Thursday, October 23, 2008

Ink Features for Diagram Recognition

Rachel Patel, Beryl Plimmer, John Grundy, and Ross Ihaka

Summary

Presented in this paper is an algorithm for determining whether a stroke in a sketch is either text or shape. The authors begin with a set of 46 candidate features for discerning whether strokes are text or shape. Using an rpart function to find the dividing value for determining text vs shape for each feature based on error rates, the authors selected the most significant features by choosing the features who rpart value had the least number of missclassifications. A binary classification tree is then used where at each node the rpart value for a feature is used to make a decision on which branch to follow. The tree starts with the most significant feature and moves down to the least significant.

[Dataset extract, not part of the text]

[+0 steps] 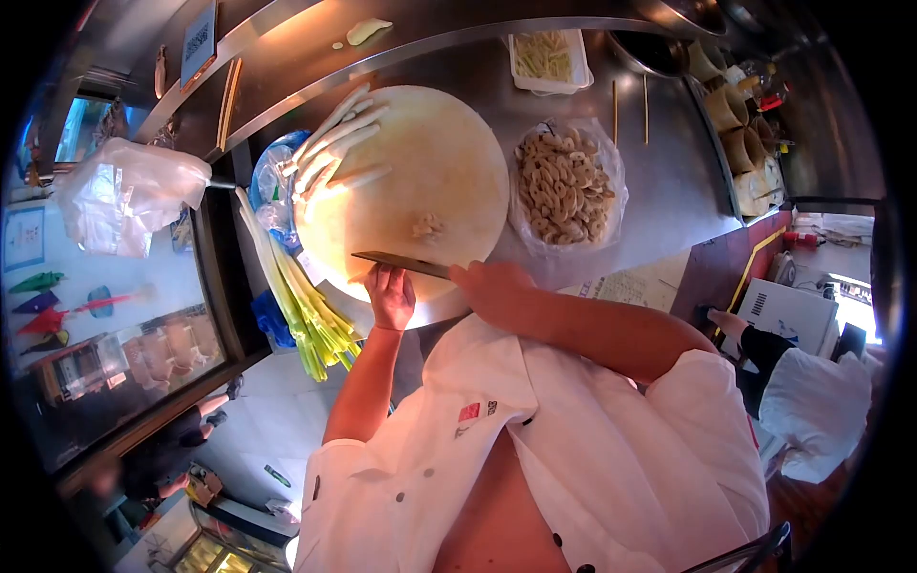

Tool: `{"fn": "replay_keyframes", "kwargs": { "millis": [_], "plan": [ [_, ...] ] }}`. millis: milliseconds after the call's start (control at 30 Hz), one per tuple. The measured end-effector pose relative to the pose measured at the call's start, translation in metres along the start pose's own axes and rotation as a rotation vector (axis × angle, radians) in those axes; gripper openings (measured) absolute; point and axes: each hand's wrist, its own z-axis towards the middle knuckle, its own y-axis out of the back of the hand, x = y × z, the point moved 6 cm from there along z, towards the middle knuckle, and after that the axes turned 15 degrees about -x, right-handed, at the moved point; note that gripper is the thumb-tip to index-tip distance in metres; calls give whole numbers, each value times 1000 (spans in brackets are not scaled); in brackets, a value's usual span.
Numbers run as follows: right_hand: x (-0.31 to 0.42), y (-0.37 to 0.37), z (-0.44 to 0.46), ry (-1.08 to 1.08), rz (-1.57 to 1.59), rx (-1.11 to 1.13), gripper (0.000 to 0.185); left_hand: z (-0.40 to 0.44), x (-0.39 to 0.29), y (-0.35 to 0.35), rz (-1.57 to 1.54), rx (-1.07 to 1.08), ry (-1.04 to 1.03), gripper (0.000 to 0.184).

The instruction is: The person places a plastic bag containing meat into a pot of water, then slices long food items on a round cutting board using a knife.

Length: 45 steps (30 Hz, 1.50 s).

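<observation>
My right hand (489,286) grips the handle of a cleaver (406,264), its blade pointing left over the near part of a round cutting board (458,143). My left hand (390,298) is at the blade's near side, fingers bent and drawn together against it. Whether they pinch the blade or something beneath it is hidden. Just beyond the blade lies a small pile of pale chopped bits (427,225). Several white scallion stalks (336,143) rest along the board's left edge. Longer green-leaved scallions (304,306) hang over the counter edge at left.
Right of the board sits a clear bag of pale brown slices (565,181), possibly mushrooms. Behind it are a white tub of cut strips (544,59) and two chopsticks (615,113). A plastic bag (129,191) hangs at left. Another person (812,401) is at far right.
</observation>
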Motion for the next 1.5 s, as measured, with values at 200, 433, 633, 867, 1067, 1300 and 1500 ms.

The authors compared their divider with one from Microsoft and one from InkKit. On the training data they used to calculate the rpart functions, their approach significantly outperformed the others on shape recognition (around 10% misclassification). When using a new data set, their approach did not perform as well. The Microsoft divider always had the lowest error rate for text, and the highest error rate for shape.

Discussion

This work is interesting. Trying to find significant features to differentiate text from shape is an important research area in sketch recognition. The problem I see with their approach (and this can be seen in their results) is that it will only find significant features for a training set. Sketching is applicable in so many domains and what can be sketched and how it is sketched are infinite. Finding a large and varied enough training set for this approach seems intractable.